Task prompt: How many lines in the entries below include the string "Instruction"? Answer with the number only.
*** Input for this task ***
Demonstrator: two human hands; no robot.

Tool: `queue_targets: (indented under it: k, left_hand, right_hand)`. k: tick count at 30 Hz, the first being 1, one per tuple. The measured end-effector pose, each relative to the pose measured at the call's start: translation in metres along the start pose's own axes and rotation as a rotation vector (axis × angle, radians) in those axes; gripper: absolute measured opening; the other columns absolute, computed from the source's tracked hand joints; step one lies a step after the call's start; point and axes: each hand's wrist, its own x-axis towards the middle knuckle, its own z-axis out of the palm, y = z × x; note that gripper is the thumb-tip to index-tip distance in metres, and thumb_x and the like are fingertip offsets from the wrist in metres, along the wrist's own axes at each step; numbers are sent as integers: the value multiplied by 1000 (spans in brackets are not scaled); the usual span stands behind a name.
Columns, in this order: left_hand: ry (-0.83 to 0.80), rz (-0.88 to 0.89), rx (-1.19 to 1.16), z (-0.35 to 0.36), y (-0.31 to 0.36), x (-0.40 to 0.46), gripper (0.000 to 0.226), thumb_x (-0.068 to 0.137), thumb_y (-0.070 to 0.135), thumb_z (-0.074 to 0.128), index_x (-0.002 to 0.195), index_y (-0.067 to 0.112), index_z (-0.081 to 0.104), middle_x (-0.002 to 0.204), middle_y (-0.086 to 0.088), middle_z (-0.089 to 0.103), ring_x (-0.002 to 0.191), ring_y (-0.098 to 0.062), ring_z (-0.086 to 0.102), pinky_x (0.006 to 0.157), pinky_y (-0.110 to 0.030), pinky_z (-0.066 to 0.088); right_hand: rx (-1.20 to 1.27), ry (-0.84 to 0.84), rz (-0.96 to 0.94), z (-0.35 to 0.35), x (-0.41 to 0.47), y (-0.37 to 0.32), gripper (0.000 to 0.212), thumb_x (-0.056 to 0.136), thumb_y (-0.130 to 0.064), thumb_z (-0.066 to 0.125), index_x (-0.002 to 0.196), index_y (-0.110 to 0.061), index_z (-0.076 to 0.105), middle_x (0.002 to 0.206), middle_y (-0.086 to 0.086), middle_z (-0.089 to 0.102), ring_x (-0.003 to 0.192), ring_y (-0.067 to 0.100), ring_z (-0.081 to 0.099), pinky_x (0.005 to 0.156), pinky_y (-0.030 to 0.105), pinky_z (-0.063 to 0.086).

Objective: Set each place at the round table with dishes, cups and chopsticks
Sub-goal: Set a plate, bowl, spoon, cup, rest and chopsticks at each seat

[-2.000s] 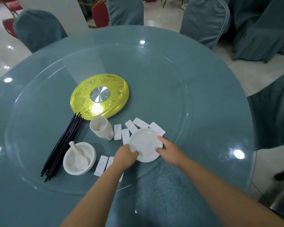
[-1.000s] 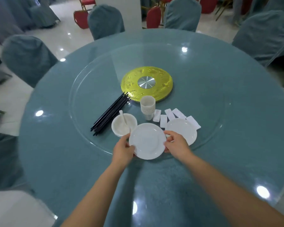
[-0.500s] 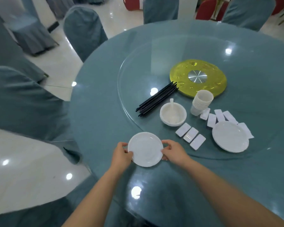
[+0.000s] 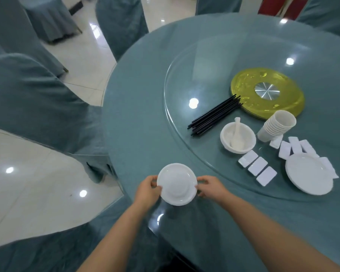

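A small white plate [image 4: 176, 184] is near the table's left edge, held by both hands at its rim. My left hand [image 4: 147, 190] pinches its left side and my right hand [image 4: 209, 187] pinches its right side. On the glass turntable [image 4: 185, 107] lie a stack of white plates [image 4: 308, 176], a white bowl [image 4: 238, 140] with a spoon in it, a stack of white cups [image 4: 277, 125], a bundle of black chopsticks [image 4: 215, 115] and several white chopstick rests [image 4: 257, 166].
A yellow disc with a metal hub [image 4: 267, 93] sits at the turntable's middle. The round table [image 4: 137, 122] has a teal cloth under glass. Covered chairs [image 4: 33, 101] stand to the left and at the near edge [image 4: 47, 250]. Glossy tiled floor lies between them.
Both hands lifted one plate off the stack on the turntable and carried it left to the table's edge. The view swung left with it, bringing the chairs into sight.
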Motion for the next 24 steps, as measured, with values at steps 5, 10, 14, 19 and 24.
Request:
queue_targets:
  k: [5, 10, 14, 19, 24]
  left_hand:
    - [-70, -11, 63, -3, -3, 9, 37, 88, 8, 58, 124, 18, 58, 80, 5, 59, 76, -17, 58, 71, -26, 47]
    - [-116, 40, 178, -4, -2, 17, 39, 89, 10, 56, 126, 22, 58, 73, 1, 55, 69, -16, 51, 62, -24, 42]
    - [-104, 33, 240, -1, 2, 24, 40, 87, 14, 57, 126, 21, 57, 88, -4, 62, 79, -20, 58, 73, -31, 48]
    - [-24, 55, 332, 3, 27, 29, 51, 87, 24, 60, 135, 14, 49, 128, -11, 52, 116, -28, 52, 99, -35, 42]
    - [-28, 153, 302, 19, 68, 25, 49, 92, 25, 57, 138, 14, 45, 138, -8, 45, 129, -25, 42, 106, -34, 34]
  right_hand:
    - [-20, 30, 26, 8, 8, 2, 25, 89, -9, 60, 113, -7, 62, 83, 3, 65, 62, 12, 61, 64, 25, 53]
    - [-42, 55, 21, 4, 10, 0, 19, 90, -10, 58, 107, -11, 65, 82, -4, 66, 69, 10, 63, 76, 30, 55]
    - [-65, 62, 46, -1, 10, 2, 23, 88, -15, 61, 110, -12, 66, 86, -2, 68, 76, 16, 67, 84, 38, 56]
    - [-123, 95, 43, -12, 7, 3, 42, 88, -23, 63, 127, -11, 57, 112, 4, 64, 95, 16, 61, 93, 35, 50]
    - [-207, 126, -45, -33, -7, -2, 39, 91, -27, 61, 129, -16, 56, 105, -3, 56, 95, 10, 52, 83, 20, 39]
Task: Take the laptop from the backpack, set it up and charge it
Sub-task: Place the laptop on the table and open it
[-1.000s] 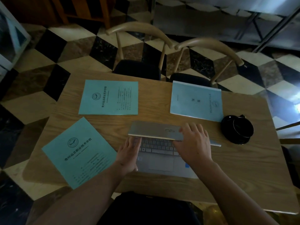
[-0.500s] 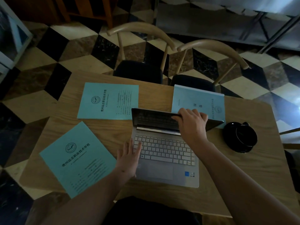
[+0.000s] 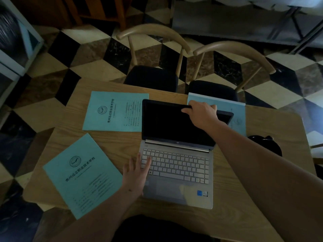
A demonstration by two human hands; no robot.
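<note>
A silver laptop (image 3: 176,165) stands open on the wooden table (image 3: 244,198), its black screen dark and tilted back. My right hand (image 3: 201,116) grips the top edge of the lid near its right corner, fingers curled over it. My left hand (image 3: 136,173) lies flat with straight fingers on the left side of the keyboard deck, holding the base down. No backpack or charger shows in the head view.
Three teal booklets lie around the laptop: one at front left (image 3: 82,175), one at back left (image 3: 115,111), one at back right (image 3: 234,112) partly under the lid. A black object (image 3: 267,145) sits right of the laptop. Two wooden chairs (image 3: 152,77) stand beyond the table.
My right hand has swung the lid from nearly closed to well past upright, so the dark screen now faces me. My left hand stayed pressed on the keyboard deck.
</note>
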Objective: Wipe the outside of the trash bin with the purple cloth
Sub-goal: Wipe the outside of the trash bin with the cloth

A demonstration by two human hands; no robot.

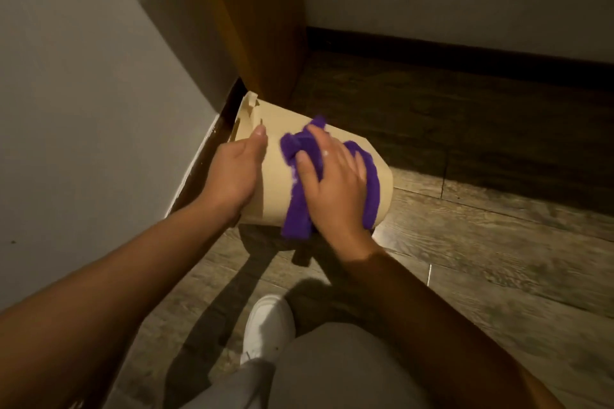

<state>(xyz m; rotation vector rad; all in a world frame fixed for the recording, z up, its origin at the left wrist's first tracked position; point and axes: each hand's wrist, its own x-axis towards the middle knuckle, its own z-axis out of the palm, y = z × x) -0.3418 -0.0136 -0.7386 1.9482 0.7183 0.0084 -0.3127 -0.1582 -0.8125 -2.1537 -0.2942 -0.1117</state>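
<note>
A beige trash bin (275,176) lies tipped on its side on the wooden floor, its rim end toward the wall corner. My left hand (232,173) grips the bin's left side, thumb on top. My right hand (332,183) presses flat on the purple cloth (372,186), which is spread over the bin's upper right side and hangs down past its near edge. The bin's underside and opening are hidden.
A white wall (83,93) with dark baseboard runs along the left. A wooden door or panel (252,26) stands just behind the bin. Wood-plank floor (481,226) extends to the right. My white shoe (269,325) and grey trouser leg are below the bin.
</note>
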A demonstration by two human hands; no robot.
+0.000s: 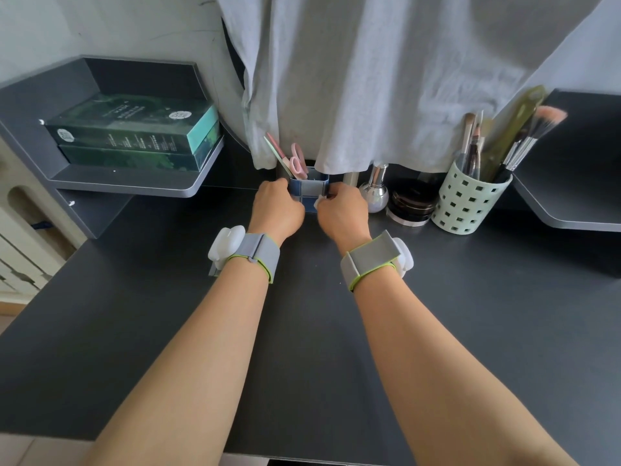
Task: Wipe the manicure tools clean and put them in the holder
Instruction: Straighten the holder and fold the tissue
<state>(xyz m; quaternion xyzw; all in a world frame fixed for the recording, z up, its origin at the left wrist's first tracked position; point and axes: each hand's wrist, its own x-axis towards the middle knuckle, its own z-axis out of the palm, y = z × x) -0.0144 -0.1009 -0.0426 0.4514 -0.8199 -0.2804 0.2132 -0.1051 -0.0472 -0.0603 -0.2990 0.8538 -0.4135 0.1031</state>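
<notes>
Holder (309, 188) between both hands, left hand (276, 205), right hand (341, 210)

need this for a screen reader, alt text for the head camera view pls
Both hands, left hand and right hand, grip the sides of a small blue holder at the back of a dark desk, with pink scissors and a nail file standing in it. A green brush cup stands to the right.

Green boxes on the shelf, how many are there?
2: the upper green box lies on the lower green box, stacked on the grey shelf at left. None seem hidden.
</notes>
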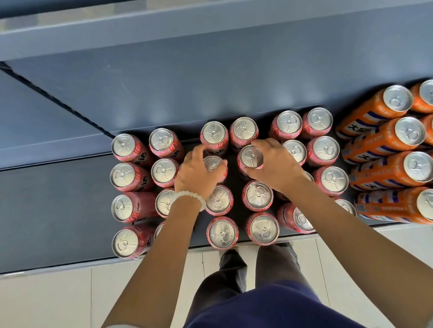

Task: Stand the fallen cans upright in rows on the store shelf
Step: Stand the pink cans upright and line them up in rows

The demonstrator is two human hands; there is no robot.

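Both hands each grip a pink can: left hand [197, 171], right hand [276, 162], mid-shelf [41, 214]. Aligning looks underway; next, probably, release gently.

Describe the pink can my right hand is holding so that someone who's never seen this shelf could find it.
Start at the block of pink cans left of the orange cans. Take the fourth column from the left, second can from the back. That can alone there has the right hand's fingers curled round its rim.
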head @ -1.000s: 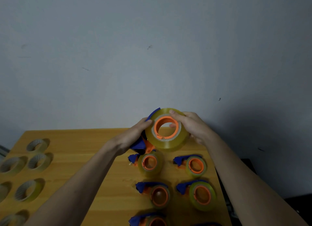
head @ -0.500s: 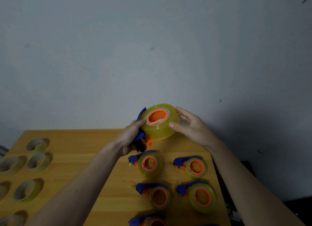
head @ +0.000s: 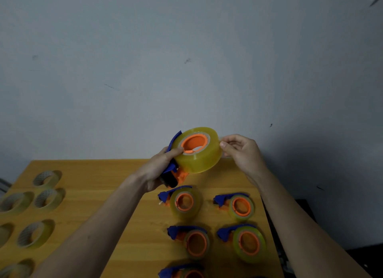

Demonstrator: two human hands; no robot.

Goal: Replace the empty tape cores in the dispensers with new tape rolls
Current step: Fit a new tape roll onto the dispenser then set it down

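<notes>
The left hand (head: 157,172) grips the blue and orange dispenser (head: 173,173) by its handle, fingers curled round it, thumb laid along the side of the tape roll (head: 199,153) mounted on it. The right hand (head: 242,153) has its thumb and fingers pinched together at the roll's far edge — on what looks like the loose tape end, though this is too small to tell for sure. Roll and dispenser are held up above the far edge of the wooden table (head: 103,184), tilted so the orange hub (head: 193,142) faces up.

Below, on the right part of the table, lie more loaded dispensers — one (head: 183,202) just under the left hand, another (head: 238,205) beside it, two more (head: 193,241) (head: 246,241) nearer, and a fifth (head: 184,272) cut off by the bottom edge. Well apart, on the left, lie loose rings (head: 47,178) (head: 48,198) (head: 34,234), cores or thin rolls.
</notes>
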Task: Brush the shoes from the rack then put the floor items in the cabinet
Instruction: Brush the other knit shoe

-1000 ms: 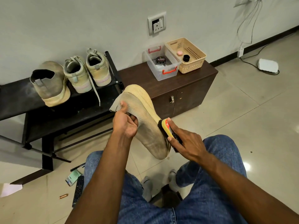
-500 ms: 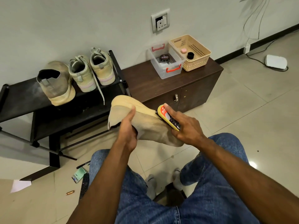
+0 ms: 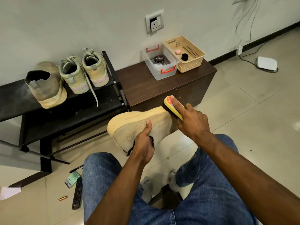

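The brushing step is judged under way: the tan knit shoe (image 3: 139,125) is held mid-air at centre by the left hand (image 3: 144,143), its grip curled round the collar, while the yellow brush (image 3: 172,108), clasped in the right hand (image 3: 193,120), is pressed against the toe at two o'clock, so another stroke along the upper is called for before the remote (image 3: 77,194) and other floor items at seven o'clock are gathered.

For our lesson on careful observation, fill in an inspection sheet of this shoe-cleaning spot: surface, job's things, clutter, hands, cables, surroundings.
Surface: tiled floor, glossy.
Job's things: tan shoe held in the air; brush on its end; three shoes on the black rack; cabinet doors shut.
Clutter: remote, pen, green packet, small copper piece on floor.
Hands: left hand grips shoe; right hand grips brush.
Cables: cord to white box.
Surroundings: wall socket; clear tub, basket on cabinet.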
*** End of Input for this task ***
Solved exercise: 2